Extracted information >>
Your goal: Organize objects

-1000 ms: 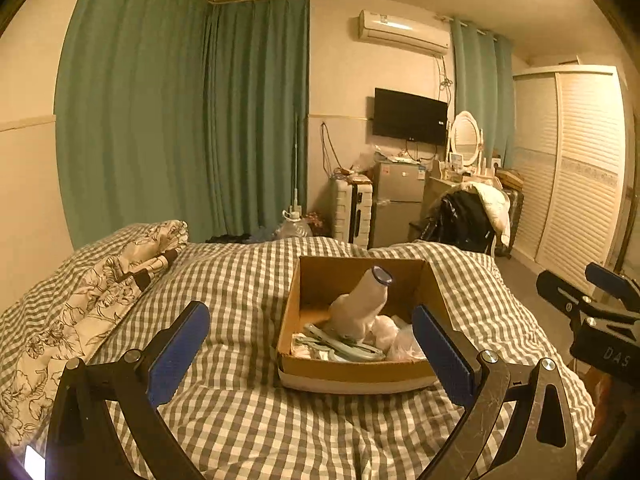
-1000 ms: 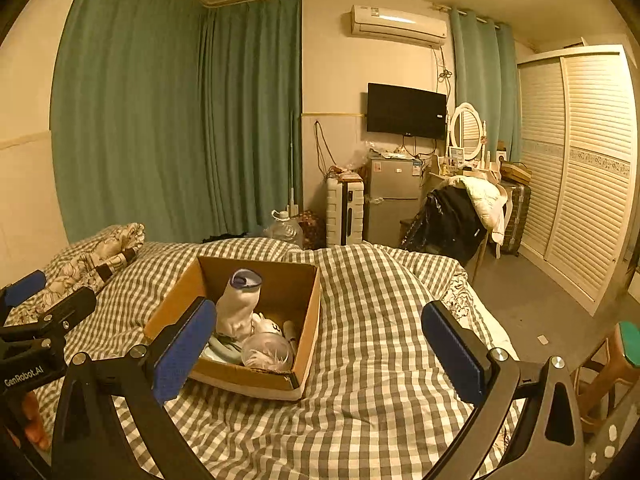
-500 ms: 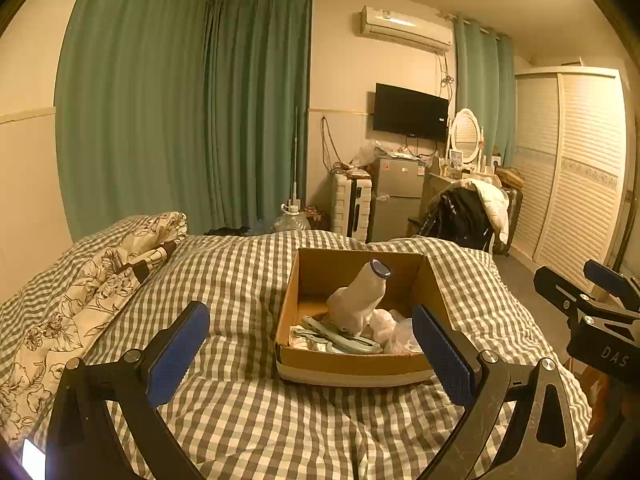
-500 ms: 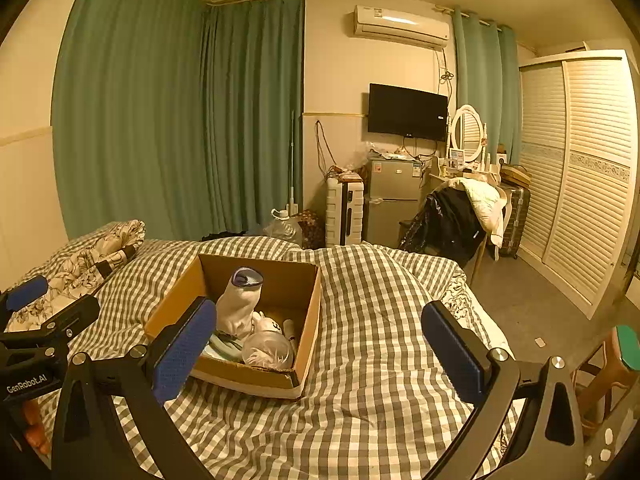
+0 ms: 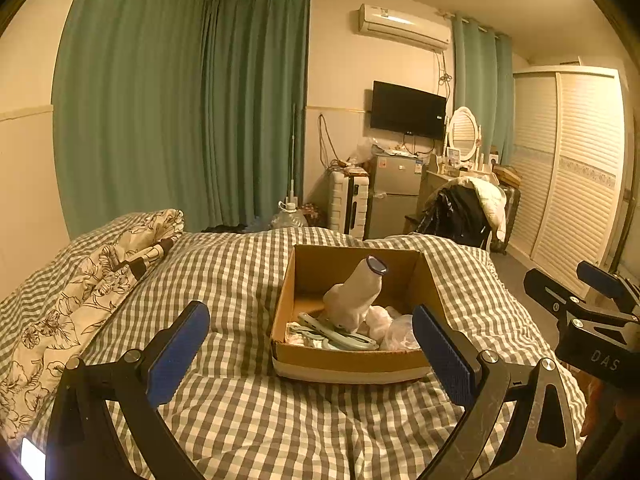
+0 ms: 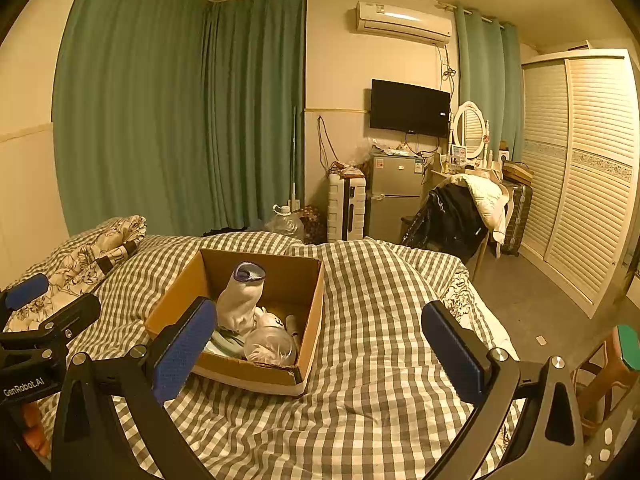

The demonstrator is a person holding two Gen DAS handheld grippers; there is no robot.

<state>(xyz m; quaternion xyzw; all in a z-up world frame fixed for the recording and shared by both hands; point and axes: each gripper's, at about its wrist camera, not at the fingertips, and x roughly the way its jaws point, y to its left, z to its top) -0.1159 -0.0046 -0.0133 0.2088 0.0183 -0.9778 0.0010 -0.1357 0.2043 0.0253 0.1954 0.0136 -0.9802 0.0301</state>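
Your left gripper and right gripper are both wide open, holding nothing. The cardboard box sits on the checked bed — inside it a white sock stands up among soft, pale things.

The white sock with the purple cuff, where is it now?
The white sock with the purple cuff stands upright inside the brown cardboard box on the checked bed cover, centre of both views.

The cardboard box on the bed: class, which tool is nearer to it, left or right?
Left. The left tool faces the cardboard box head-on; the right tool sits off to the box's right, over bare bedspread.
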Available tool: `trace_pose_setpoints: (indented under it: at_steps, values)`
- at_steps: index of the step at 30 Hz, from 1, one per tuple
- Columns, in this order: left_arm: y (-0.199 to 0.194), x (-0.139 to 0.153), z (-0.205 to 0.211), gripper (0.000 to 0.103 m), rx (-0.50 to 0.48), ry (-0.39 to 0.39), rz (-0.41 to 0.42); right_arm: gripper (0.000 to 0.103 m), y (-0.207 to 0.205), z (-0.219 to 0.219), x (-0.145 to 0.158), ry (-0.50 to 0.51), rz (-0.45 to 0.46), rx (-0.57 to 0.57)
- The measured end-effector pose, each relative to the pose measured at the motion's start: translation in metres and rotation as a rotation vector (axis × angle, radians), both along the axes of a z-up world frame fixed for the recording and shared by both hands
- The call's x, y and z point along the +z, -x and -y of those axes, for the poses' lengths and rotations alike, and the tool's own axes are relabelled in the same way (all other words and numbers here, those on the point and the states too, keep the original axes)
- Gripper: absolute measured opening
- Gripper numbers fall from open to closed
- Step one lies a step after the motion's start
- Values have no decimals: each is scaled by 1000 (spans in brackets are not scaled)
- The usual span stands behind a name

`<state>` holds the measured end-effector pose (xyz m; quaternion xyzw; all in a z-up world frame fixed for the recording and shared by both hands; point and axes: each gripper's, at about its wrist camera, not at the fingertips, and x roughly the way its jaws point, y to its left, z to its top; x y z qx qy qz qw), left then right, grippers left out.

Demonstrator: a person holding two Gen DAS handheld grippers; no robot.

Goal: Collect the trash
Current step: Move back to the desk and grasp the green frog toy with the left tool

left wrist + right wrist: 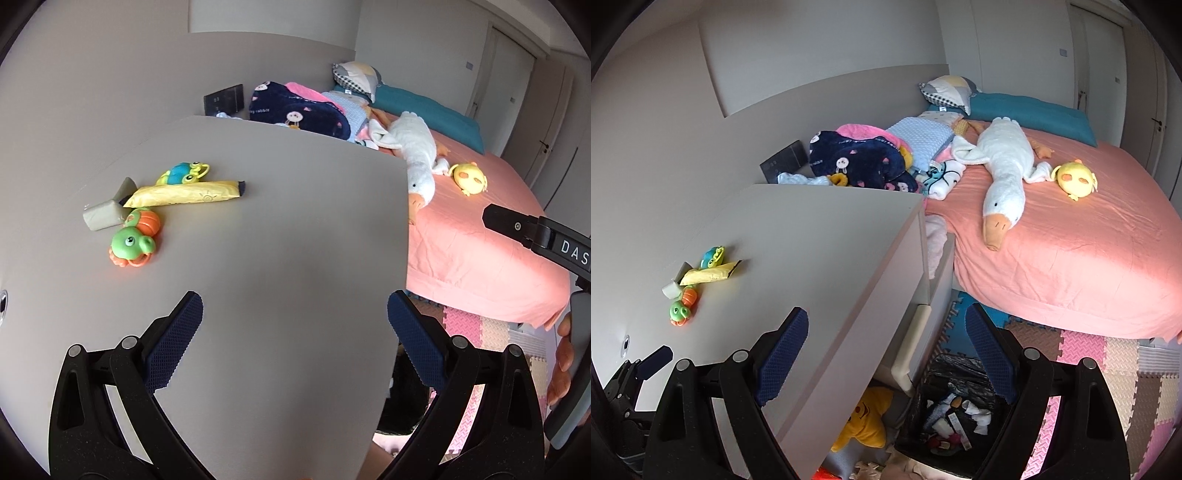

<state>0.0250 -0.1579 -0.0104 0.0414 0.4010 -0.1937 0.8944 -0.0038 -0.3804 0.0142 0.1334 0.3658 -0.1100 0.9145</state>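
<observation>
- Between my left gripper's (295,325) spread blue fingers (177,343) lay only bare grey desk (277,221); they pinched nothing.
- Beyond those fingers, toward the desk's far left, I saw the yellow wrapper (186,192) lying flat, one end resting against a grey crumpled packet (105,214).
- Beside the wrapper sat a green-and-orange turtle toy (135,236) on the near side and a blue-and-green frog toy (184,173) on the far side, both close to it.
- On my right, the right gripper (886,354) hung with its fingers (783,354) also spread apart and holding nothing, above the desk's edge.
- Below the right gripper, on the floor beside the desk, stood a bin (956,410) lined with a black bag, with scraps of paper and packaging already in it.
- Next to the bin, under the desk, lay a yellow star cushion (866,421).
- Farther out stretched the pink bed (1071,251), with a white goose plush (1004,166) and a small yellow chick plush (1075,179) on it.
</observation>
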Motion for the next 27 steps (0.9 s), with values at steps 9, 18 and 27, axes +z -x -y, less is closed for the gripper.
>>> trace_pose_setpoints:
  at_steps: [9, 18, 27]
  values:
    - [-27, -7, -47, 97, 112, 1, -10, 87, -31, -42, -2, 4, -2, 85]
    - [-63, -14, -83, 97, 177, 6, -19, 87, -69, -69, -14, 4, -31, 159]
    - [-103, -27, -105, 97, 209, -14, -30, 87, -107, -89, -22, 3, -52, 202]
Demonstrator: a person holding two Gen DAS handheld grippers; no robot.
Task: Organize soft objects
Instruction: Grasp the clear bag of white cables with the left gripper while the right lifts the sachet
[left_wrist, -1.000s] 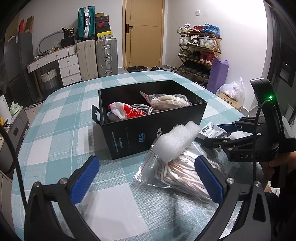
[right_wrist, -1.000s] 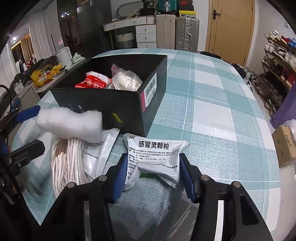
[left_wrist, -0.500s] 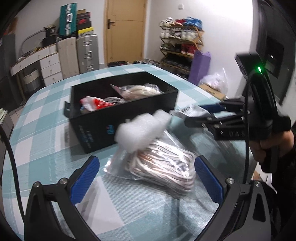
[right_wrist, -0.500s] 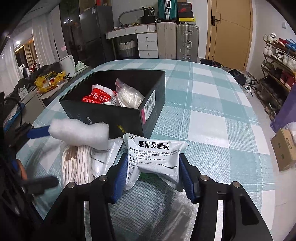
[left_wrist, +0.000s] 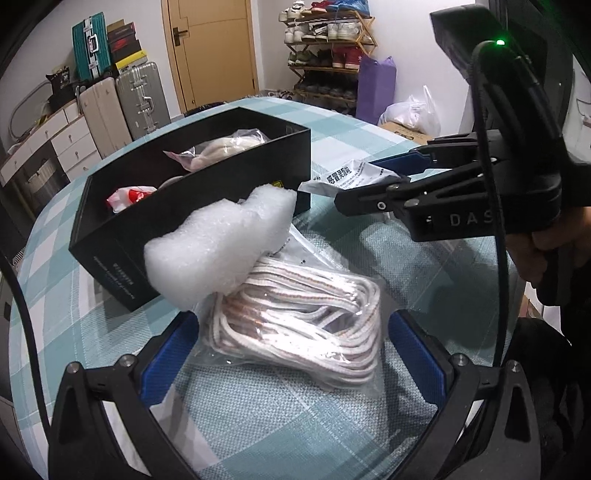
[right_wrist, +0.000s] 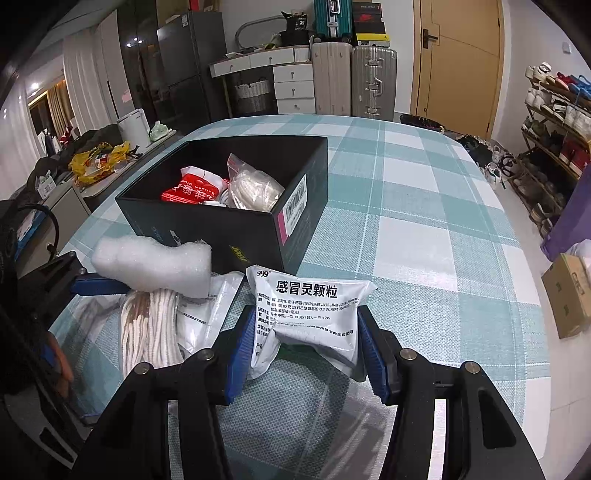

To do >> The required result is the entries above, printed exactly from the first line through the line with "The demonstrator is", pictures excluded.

Answer to this problem >>
Your goal: Organize objects

-1000 ms: 
-1000 ms: 
-500 ms: 
-500 ms: 
+0 ms: 
+0 ms: 

The demonstrator is a person holding two Gen DAS handheld grippers; there is no robot.

Work on this exercise is complete.